Some genes that we highlighted as downregulated in tumor cells, substantially as compared to healthy cells include MYBL2 , EN1, FDCSP and CXCL10. FDCSP supports immune cell interactions, particularly with T follicular helper cells (TFHs) and chemokine pathways critical for immune cell recruitment. In cancer, FDCSP downregulation can disrupt these interactions, leading to impaired immune surveillance and reduced infiltration of cytotoxic T cells into the tumor microenvironment; however, a direct link to its upregulation in TNBC has not been reported elsewhere. MYBL2 and EN1 are known to be a central regulator in progression of cancers such as bladder cancer, prostate cancer etc. the downregulation of such a downregulator is striking and can indicate towards a more complicated gene regulation in case of TNBC cells .We also found a bunch of HIST1 family genes downregulation, which can be correlated with the role of genomic stability and histone post-translational modifications involved in tumor suppression. CXCL10, also known as interferon-inducible protein 10 (IP-10), plays several important roles in immune regulation. CXCL10 is a chemokine that attracts various immune cells, particularly T cells, natural killer (NK) cells, and monocytes/macrophages, to sites of inflammation or tissue injury. It has been well studied previously that production of CXCL10 is inversely correlated with tumor progression which results in a marked reduction in tumor-associated angiogenesis. Other studies highlight the role of CXCL10 in inhibiting the growth of cervical carcinoma through an increase in the apoptotic rate which reasonably explains its downregulation in tumor cells as observed in our work.

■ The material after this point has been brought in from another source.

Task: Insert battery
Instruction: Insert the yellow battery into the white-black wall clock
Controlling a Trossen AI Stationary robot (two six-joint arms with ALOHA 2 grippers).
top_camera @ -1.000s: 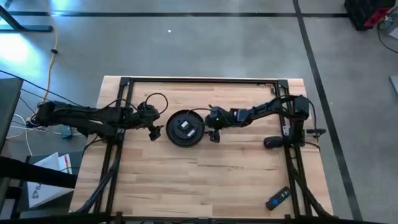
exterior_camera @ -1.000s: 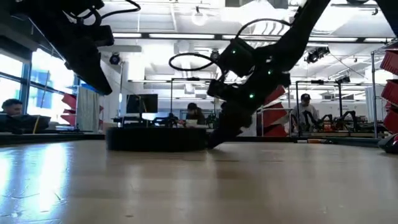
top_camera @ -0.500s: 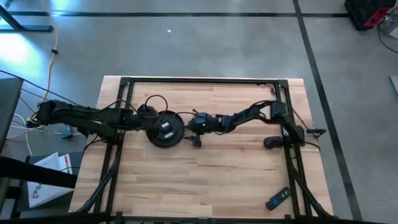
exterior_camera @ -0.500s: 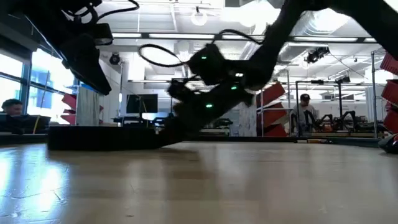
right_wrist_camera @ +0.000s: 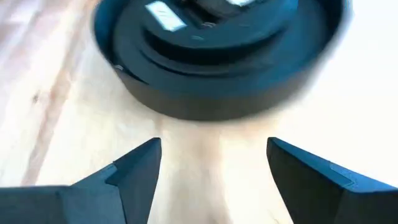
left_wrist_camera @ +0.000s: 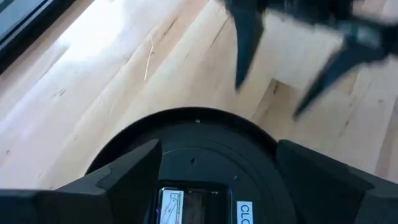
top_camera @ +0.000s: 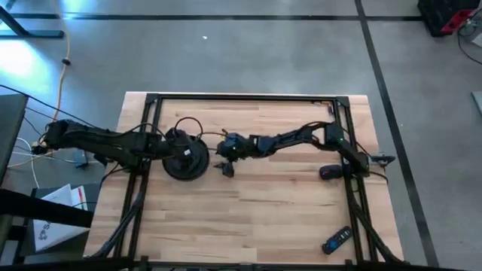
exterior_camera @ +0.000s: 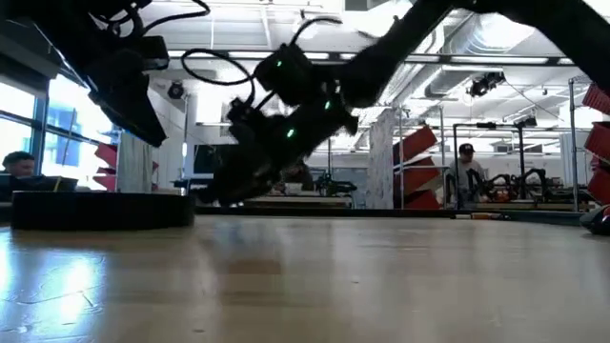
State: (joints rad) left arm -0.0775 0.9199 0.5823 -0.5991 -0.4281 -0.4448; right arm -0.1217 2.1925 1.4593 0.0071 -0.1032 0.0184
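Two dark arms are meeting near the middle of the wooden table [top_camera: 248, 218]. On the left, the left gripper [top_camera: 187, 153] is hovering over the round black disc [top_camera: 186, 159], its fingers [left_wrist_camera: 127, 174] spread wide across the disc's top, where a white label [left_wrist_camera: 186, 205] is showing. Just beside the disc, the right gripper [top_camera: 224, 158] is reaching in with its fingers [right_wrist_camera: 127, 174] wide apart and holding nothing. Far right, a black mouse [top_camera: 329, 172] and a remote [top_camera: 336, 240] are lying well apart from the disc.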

Apart from directly looking at the identity of the DEGs, we also found a significant enrichment of GO terms related to cell motility, cell migration, and its regulation among the upregulated genes in tumor samples compared to the normal samples. This enrichment suggests an active involvement of these genes in promoting tumor progression and metastasis. By elucidating the specific biological processes affected by dysregulated gene expression, these findings can contribute to a better understanding of the molecular mechanisms driving TNBC development and open up new potential drug targets.